REPUBLIKA.CO.ID, JAKARTA -- Umat Islam di Senegal kerap berzikir bersama dan mendengarkan petuah bijak mursyid tarekat dalam sebuah majelis. Kegiatan dakwah menjadi magnet Muslim dari berbagai kalangan dan daerah di Senegal.
Keramaian menjadi pusat perhatian warga. Majelis itu menjadi syiar yang membuat masyarakat setempat makin mengetahui Islam sebagai agama yang rahmatan lil `alamin.
Peneliti Islam di Senegal Pierre Andre dan Jean Luc Demonstant menulis buku Koranic School in Senegal: A real barrier to for mal education. Dalam buku itu dia menjelaskan, dua tarekat menjadi kunci penyebaran Islam di Senegal: Tijaniyah dan Muridiyah.
Yang pertama berasal dari Aljazair dan datang ke Senegal pada abad ke-19. Sedang kan, yang kedua didirikan oleh Ahmadou Bamba pada 1885 yang merupakan penduduk asli Senegal.
Pada mulanya Muridiyah adalah gerakan pedesaan. Muslim desa kemudian hijrah ke berbagai kota. Mereka ikut mewarnai kehidupan perantauan dengan agama yang dianut. Lambat laun komunitas perkotaan tempat Muslim desa tinggal menjadi simpul-simpul penyebaran Islam.

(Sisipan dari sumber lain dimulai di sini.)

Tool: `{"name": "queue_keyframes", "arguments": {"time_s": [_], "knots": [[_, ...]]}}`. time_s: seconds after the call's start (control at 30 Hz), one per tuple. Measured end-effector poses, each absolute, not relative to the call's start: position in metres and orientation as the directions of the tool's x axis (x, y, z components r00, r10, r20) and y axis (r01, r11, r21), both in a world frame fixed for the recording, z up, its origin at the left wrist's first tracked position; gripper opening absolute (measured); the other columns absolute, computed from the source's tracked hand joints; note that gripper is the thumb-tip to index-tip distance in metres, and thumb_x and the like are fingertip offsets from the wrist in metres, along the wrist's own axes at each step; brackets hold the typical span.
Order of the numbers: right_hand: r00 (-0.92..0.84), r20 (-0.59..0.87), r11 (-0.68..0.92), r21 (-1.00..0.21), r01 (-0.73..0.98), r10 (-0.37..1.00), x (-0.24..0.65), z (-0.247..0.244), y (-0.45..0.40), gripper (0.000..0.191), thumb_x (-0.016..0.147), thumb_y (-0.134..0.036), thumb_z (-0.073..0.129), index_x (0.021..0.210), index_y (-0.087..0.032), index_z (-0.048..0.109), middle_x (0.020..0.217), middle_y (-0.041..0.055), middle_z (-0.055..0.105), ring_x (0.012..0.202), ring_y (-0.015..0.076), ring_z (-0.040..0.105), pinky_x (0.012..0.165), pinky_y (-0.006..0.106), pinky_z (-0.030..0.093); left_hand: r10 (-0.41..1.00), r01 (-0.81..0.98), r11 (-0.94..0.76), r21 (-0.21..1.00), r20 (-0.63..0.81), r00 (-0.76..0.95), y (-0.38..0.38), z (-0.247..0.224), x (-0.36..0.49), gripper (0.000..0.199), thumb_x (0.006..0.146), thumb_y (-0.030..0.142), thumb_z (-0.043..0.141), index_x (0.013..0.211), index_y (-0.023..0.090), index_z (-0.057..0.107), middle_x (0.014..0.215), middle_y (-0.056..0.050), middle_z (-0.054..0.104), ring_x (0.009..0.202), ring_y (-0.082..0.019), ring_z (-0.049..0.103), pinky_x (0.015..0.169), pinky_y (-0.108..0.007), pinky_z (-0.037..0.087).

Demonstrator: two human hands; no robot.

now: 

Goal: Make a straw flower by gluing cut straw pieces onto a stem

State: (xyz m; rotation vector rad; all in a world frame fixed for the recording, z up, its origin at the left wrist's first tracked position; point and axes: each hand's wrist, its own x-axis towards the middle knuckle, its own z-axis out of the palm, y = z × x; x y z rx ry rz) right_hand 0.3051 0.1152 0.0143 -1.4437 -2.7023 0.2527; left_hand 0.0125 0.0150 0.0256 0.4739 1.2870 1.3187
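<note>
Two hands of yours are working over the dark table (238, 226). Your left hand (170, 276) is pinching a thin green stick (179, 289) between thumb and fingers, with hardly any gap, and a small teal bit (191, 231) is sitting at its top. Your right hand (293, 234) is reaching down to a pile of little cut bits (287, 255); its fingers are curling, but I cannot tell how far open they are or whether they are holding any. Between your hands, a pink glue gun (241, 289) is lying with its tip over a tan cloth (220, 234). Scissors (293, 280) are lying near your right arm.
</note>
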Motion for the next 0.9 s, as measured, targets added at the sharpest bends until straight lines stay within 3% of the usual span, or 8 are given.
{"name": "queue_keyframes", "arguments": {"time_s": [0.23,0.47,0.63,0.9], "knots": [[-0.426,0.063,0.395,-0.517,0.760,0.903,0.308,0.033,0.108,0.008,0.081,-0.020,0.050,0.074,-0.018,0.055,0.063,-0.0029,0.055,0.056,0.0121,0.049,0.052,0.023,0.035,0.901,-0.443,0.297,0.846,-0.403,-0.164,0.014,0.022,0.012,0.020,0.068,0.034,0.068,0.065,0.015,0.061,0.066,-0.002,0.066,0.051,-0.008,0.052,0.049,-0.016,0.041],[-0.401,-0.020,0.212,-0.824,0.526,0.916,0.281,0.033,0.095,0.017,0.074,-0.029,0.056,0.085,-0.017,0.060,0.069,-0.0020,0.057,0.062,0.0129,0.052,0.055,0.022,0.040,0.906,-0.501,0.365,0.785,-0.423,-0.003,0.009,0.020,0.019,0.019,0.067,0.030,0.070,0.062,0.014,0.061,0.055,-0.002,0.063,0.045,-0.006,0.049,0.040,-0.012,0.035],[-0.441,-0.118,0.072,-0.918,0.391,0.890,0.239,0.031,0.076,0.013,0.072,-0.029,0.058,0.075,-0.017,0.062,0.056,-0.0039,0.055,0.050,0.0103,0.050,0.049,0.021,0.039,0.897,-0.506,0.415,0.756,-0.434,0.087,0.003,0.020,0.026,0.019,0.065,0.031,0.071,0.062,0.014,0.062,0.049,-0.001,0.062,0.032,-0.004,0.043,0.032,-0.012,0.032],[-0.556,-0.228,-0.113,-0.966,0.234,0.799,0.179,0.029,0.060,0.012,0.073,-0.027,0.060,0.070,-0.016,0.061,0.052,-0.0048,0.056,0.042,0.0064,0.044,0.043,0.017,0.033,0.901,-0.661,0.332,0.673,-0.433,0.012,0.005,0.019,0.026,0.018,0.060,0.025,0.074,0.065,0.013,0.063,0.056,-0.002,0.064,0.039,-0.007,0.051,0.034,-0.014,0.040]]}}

Muridiyah memiliki daya tarik karena proses akulturasi yang mudah. Dakwah ruhaniyah menjadikan tarekat ini mudah diterima berbagai kalangan. Tuba menjadi pusat kegiatan mereka.
Wilayah ini menjadi urat nadi perekonomian Senegal. Muslim di kota itu banyak mewarnai pembangunan.Usaha dan keberadaan mereka sangat diperhitungkan dalam politik lokal maupun nasional.

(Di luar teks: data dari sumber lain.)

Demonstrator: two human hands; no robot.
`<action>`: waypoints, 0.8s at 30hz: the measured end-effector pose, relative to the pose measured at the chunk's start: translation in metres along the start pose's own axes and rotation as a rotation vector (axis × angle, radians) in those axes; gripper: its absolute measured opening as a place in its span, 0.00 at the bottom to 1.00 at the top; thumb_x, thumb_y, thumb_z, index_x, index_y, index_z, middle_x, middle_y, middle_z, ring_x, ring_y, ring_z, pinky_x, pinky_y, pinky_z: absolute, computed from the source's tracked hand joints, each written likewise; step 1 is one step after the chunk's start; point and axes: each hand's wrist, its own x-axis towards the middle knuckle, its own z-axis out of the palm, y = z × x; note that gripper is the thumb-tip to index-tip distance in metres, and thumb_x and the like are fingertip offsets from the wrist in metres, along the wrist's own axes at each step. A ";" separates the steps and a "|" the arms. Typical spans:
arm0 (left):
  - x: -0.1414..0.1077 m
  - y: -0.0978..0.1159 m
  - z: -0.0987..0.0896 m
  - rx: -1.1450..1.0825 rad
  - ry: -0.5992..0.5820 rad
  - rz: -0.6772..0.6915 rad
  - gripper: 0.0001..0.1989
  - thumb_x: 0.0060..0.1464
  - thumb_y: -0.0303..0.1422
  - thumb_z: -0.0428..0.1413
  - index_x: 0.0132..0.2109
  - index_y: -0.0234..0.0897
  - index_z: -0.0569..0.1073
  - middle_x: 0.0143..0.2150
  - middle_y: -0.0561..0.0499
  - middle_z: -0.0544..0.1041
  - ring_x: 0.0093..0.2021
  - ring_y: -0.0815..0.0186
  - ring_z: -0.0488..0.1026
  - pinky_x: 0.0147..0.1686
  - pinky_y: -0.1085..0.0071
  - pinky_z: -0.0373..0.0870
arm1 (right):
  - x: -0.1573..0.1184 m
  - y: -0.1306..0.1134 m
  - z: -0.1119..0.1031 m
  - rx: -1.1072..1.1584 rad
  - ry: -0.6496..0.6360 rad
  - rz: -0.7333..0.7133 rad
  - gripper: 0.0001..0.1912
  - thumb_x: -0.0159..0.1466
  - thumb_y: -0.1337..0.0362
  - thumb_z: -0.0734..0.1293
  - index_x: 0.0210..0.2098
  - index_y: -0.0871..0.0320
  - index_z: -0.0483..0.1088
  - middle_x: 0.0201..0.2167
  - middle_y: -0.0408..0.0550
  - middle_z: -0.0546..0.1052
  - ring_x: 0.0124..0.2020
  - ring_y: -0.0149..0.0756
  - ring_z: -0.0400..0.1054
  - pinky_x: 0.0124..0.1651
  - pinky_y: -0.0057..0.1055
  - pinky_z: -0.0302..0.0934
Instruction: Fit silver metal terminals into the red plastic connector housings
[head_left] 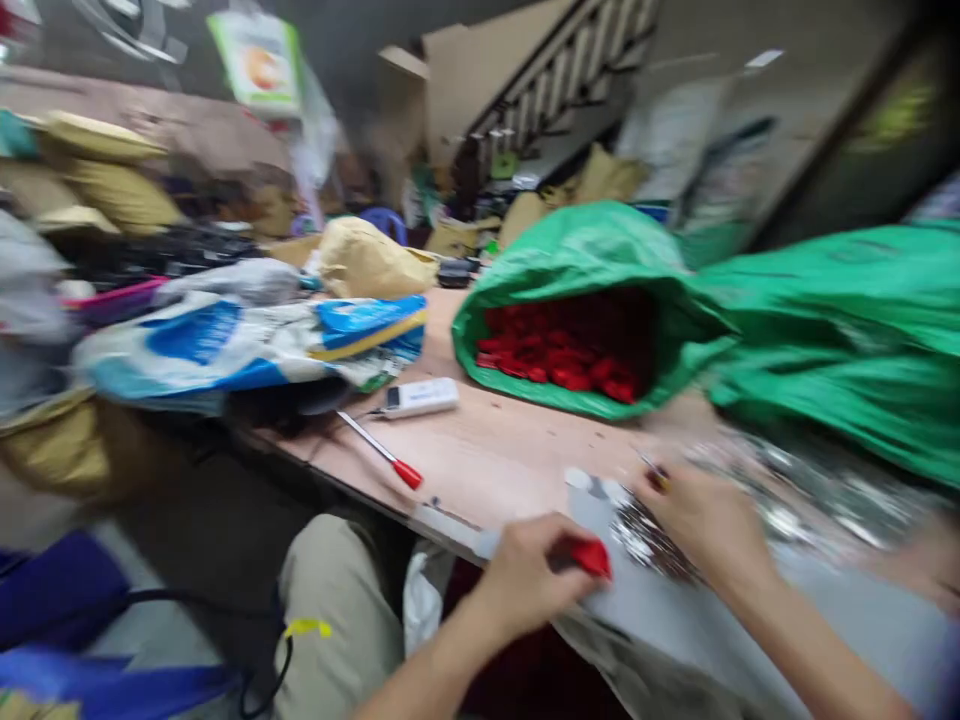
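My left hand (536, 575) pinches a small red piece (591, 557) between thumb and fingertips, just above the front edge of the work table. Its exact kind is blurred. Closed around a thin tool (658, 478) with a dark and yellow part and a fine metal tip, my right hand (709, 520) is over a pile of small shiny metal parts (637, 530). Those parts lie on a grey sheet (675, 605). Behind both hands, a green sack (585, 240) lies on its side, its mouth showing many red pieces (555, 350).
A red-handled screwdriver (382, 452) and a white device (421, 397) lie on the table (502, 440). A blue-and-white bag (247, 340) is at the left. Another green sack (840, 330) and clear plastic bags (832, 490) are on the right. My knee (337, 600) is below the edge.
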 end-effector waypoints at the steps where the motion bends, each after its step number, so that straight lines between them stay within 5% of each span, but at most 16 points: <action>1: 0.000 -0.001 0.000 -0.011 -0.009 -0.011 0.13 0.47 0.28 0.68 0.42 0.37 0.80 0.38 0.51 0.83 0.40 0.64 0.80 0.44 0.71 0.76 | -0.010 0.006 -0.002 -0.011 -0.002 0.075 0.16 0.60 0.68 0.67 0.18 0.53 0.62 0.18 0.49 0.69 0.24 0.40 0.66 0.28 0.35 0.52; 9: -0.006 -0.003 -0.005 0.022 -0.056 0.073 0.12 0.53 0.29 0.65 0.45 0.38 0.76 0.42 0.50 0.82 0.43 0.64 0.81 0.47 0.69 0.78 | -0.078 -0.005 0.005 0.675 -0.344 0.317 0.13 0.56 0.53 0.63 0.24 0.56 0.67 0.18 0.39 0.64 0.17 0.29 0.55 0.21 0.26 0.49; 16: -0.004 -0.005 -0.003 0.068 -0.022 0.127 0.12 0.52 0.29 0.66 0.44 0.39 0.76 0.41 0.51 0.81 0.42 0.64 0.82 0.45 0.70 0.80 | -0.092 -0.014 0.024 0.539 -0.185 0.329 0.12 0.53 0.55 0.63 0.20 0.57 0.66 0.18 0.41 0.63 0.23 0.32 0.56 0.26 0.27 0.49; 24: -0.006 -0.005 -0.005 0.126 -0.038 0.154 0.12 0.53 0.28 0.65 0.45 0.38 0.76 0.42 0.49 0.81 0.42 0.64 0.81 0.46 0.68 0.79 | -0.080 -0.015 0.018 0.481 -0.353 0.343 0.10 0.54 0.59 0.64 0.20 0.56 0.63 0.14 0.39 0.62 0.15 0.30 0.56 0.19 0.26 0.48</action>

Tuba adalah kota besar. Berdasarkan sensus penduduk tahun 2002, jumlah penduduk di kota ini sebanyak 450 ribu orang. Mereka hidup dengan berbagai tingkatan pendidikan dan ekonomi.

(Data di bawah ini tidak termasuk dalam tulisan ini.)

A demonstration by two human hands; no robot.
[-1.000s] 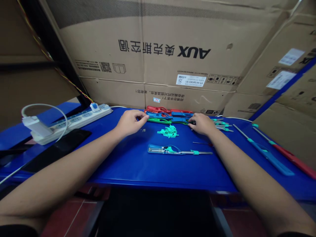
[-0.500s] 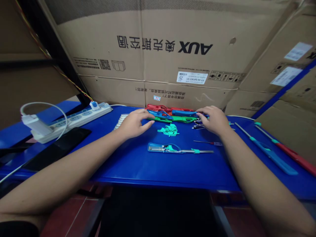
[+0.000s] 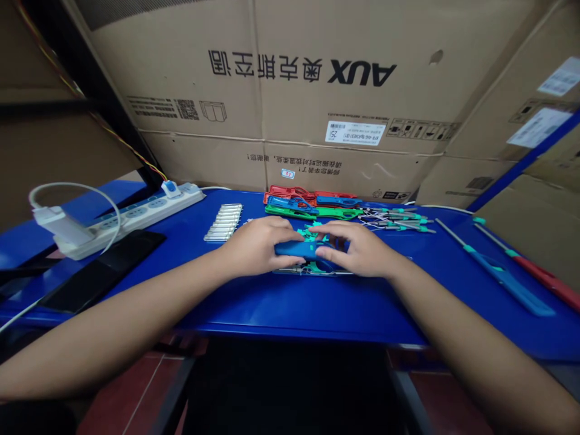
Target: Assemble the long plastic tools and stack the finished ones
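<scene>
Between my two hands is a blue plastic handle shell (image 3: 296,249), held level above the worktop. My left hand (image 3: 258,246) grips its left end, thumb below and fingers on top. At the other end, my right hand (image 3: 362,249) pinches it with thumb and fingers. Directly beneath lies a lighter half with metal rod and inner parts (image 3: 312,271), mostly covered by the shell and my hands. Small turquoise plastic pieces (image 3: 312,228) form a pile just behind the shell, partly hidden by my right fingers.
Red, blue and green shells (image 3: 290,205) lie at the back beside wired metal rods (image 3: 399,220). White cylinders (image 3: 224,222) are lined up at left, near a power strip (image 3: 136,212) and black flat object (image 3: 104,269). Blue (image 3: 502,278) and red (image 3: 544,275) long-necked lighters lie at right.
Both hands have come from the back row toward me and inward, bringing a blue shell over the lighter half. The screwdriver is now hidden behind my right hand and arm.
</scene>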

Senegal merupakan salah satu negara yang memiliki toleransi Islam cukup tinggi.Baru-baru ini terdapat gerakan Islam baru yang dikenal sebagai Ibadou. Mereka banyak tersebar di perguruan tinggi. Sebagian besar anggotanya merupakan perempuan muda yang mengenakan cadar.